This morning, Cathy, Lauren and I visited the Tuesday market at Place Maubert Mutualite.The market was so-so. There was a mix of fresh produce (which of course you don’t get to pick out yourself), weird schlocky jewelry and clothing stands, and then gross tourist stuff (aka polyster tablecloths in “Provencal” colors).
The produce was fresh, though, so I picked up a few girolles (chanterelles) and cepes (fresh porcini) at 15 euros/kg, thinking I could whip up a meal tonight and make use of the apartment’s pretty nice kitchen (see photo at left).
I had lunch by myself today at Le Comptoir du Relais, 5, Carrefour de l’Odeon (01.44.27.07.97), much-reviewed by Chocolate & Zucchini, the New York Times and Chez Pim, among others. It was a five-minute walk down the Rue d’Ecole de Medicine from our flat, so I figured if it turned out to be impossible to get a table, it wasn’t a huge loss of my time.
The restaurant exterior is modern-day bistrot – large awning and small round sidewalk tables and cane chairs. The interior is surprisingly tiny – there are probably no more than ten tables inside.
Just as I arrived, a couple had gotten up from an outdoor table, so that’s where I plonked myself down. I was sitting snugly between a couple who’d brought their baby asleep in a pram and a white-haired couple who spoke Spanish to each other. I was, of course, excited to see what my neighbors were eating, and everything on their plates looked delicious.
The couple with the baby had ordered braised pork shoulder, which looked particularly hearty and tasty (I love that thick layer of fat and skin after a long braise), but I decided to order the crème lentilles soup as a starter, and it sounded heavy duty enough that I decided to go with a “lighter” main course of seared tuna (served bleue).
The soup was indeed very rich, with creme fraiche and slices of foie gras that managed to stay intact long enough for me to fish them out with spoonfuls of meaty lentils and chewy tapioca pearls. The soup alone made a filling and savoury meal.There was a mix-up with my main course, and at first I was served the braised pork shoulder that I’d been admiring at my neighbor’s table. I briefly considered keeping the pork, but having already filled up on (effectively) foie gras soup, I decided to get the waitress’s attention (a challenge because she was the only waitress in the place) and make the correction back to my seared tuna.
The tuna was rare in the center and flavorful, but the roasted vegetables with tapenade sitting on top of the tuna had seen better days. It all tasted good, but I think during the mix-up, my dish was sitting on a warming plate somewhere, so the asparagus and the snow peas had started to wrinkle.
I’d go back – at the very least to check out the desserts or maybe that braised pork shoulder dish. The total for my soup and main course was 30 euros.

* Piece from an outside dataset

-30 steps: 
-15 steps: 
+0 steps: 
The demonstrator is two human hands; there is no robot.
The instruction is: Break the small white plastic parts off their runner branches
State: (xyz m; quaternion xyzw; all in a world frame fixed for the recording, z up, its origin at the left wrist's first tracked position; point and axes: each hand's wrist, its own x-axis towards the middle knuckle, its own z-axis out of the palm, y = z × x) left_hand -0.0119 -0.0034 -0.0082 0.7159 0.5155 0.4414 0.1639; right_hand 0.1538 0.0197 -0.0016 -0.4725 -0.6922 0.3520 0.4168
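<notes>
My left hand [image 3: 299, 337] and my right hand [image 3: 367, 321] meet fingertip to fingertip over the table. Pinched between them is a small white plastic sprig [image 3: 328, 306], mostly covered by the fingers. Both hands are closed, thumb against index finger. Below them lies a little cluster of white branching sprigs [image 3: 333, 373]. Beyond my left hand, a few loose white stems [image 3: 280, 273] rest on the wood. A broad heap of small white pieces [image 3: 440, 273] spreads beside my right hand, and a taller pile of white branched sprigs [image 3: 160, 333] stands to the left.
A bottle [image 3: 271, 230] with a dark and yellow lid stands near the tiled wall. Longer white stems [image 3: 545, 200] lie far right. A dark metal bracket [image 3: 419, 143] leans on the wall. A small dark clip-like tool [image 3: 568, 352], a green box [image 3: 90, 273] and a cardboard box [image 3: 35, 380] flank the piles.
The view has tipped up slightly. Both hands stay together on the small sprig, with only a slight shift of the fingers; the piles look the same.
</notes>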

I had grand plans to wander around obscure galleries at the Louvre, but of course the museum is closed on Tuesdays. (I was wondering why the Louvre courtyard looked so empty – I had figured it was 3:30 p.m. and maybe all the tourists had already come and gone in the morning). No big deal, though, as I still have three more days in Paris to satisfy my need for aimless walking in a big art museum.
I enjoyed watching this (specially-designed, I assume) robot climbing the glass surface of the pyramids to do some cleaning. It’s like a motorized squeegee with rubber suction feet, maybe? I have no idea how it crawls around on the glass so smoothly, but it’s fun to watch.

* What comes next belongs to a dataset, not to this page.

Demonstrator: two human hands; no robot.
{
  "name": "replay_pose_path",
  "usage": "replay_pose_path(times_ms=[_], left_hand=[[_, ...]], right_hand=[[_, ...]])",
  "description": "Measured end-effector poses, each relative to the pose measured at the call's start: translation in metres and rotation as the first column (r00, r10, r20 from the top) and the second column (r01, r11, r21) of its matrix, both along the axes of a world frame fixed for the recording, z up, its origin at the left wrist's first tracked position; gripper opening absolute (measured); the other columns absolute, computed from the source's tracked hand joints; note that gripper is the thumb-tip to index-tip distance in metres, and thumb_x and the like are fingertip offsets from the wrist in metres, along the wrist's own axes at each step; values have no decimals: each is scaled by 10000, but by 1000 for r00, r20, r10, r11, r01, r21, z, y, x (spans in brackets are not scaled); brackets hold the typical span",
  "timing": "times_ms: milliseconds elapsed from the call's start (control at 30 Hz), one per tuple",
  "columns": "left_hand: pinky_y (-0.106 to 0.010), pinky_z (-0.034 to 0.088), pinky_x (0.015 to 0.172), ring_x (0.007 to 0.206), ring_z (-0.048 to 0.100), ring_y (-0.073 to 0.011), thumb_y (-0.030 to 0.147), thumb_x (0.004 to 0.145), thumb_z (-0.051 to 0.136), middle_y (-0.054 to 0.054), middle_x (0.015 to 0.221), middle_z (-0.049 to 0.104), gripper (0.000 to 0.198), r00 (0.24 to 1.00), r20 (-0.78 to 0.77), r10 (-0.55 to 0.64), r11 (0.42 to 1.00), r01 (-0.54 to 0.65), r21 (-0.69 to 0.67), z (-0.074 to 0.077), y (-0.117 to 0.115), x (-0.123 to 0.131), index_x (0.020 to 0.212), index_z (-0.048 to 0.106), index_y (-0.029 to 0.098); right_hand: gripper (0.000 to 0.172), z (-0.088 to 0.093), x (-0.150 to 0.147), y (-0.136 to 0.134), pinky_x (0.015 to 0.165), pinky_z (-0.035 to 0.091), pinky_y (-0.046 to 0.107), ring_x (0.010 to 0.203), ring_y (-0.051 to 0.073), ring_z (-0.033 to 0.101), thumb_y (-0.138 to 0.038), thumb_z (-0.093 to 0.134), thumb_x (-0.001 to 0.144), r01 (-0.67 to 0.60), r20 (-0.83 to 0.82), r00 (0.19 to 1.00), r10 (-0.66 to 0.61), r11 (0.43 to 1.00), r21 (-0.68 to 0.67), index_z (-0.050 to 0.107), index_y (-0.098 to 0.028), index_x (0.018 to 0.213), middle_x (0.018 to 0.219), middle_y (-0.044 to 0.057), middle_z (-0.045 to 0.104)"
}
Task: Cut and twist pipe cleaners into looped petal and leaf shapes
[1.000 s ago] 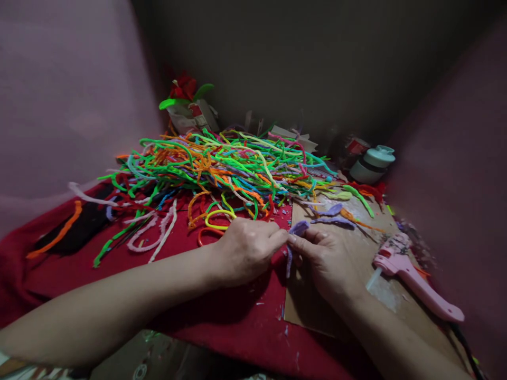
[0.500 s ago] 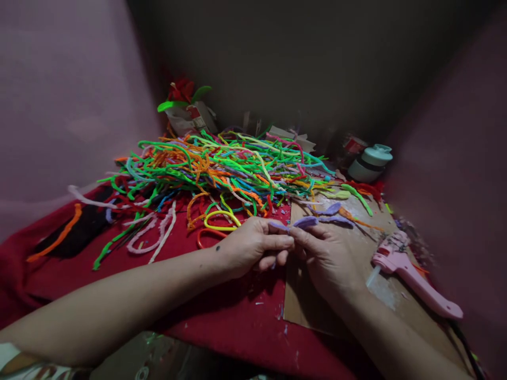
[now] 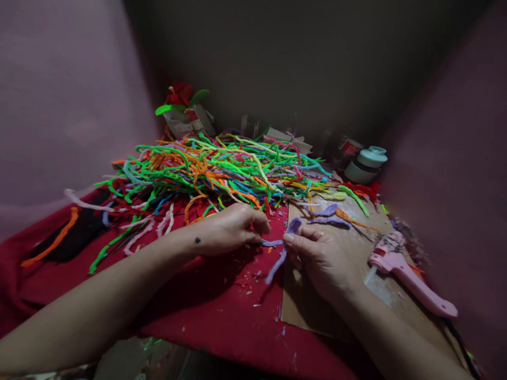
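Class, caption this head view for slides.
Left hand and right hand pinch a purple pipe cleaner over red cloth, beside a colourful heap and pink glue gun.

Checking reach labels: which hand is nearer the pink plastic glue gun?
Right. The right hand, pinching the fuzzy purple pipe cleaner, sits left of the pink plastic glue gun; the left hand, also pinching it, is farther left, over red cloth.

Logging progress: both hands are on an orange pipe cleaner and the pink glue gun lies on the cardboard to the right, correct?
No: the head view shows the pipe cleaner between the left hand and right hand is purple, not orange. The pink glue gun does lie on the cardboard.
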State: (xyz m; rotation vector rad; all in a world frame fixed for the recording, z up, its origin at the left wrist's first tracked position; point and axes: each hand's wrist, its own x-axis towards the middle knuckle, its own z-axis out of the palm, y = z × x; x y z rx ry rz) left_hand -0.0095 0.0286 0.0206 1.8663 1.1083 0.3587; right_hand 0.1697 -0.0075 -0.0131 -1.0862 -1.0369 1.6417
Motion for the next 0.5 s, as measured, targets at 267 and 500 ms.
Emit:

I walked across the Tuileries again thinking I would, definitely today, see this newly-opened Orangerie museum. Despite the sign claiming that it’s open every day (ouvert tous les jours), the museum was closed! I was baffled, but oh well. I’ll chalk this sort of unreliability up to the handy scapegoat adjective of “Frenchness,” I guess.
Having made a solid effort at cultural activities today, I hopped on a bus running down the Blvd. Saint Germain and spent a few hours marvelling at the goods for sale at the Bon Marche, rumored to be the first department store in the world and still going strong. The name in French means “good deal,” which could be true, I guess, if you think that the French Neiman Marcus is where you should go for good deals.
On the housewares floor, I was glad to see that you can buy sugar cubes that come in the shape of little ducks. I imagined watching little sugar ducks swim around in your coffee or tea, slowly dissolving away. In general, I wish I could disdain these sorts of overpriced bits of silliness, but sometimes the silliness is better described as happiness-inducing charm.
Next door to the Bon Marche (and connected via a skywalk) is the department store’s ginormous gourmet food hall, known as La Grande Epicerie. I didn’t get to spend much time there before heading back to the flat, but I was pleased to pick up some skimmed milk, which has proven hard to find in Paris. If it’s edible, you’ll find it a la Grande Epicerie – a comforting thought.